David Kirk on HDR+AA

Status
Not open for further replies.
I won't bother responding to this thread any more.

The original argument was that a 128-bit memory bus is perfectly adequate still today. The proof is in the 6600 GT. An FX 5900U with the NV4x architecture and the original memory bus would fare significantly better than the FX 5900U (obviously). So comments of the type "Nvidia *needed* a 256-bit bus to even compete!" are quite silly. There is a 128-bit part out that can more than compete.

Since the core/memory clocks on the FX 5900U and the 6600 GT are the same, you can't even say that the 6600 GT has a clock advantage over the FX 5900 U. It doesn't.

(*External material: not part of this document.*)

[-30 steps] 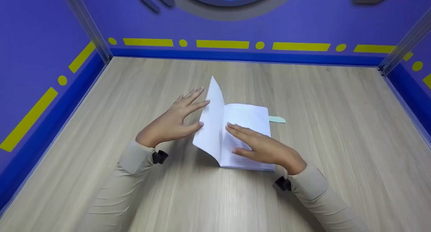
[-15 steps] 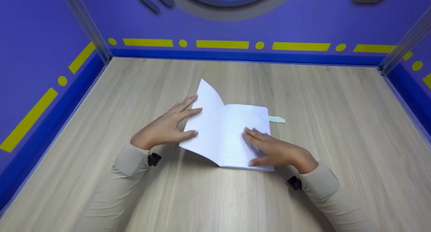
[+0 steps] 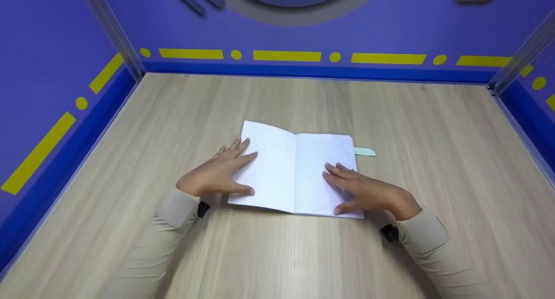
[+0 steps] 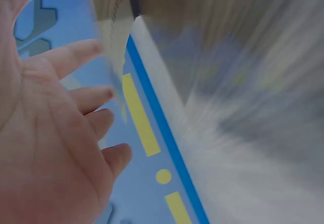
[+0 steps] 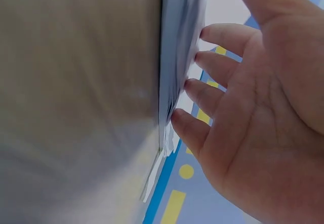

Obviously, one can construct a benchmark that shows that the 9800 XT is 60% faster than the 6600 GT. That's not the point. The point isn't that in some artificial benchmark one chip is better than another. I can trivially come up with a benchmark where the 6600 GT is over 4x faster than the 9800 XT.

The point is that if games (you know, the thing we usually use GPUs for) aren't bandwidth starved with 8 fragment pipes, there is no needfor a 256-bit memory bus.

So far, no one seems to have managed to disprove my point, which is also DK's point: No need for a 256-bit memory bus when you're only processing <= 8 fragments. Can you show me a game that's memory bandwidth limited on the 6600 GT?


So whats faster the x800xt pe or the 6600gt ?
Obviously, the X800 XT PE. It can process about 2x the fragment and 2x the geometry per second. Please, have a look at my posts in context: We're looking at the specific quote from David Kirk about the need for 256-bit memory busses. Please don't confuse the issue.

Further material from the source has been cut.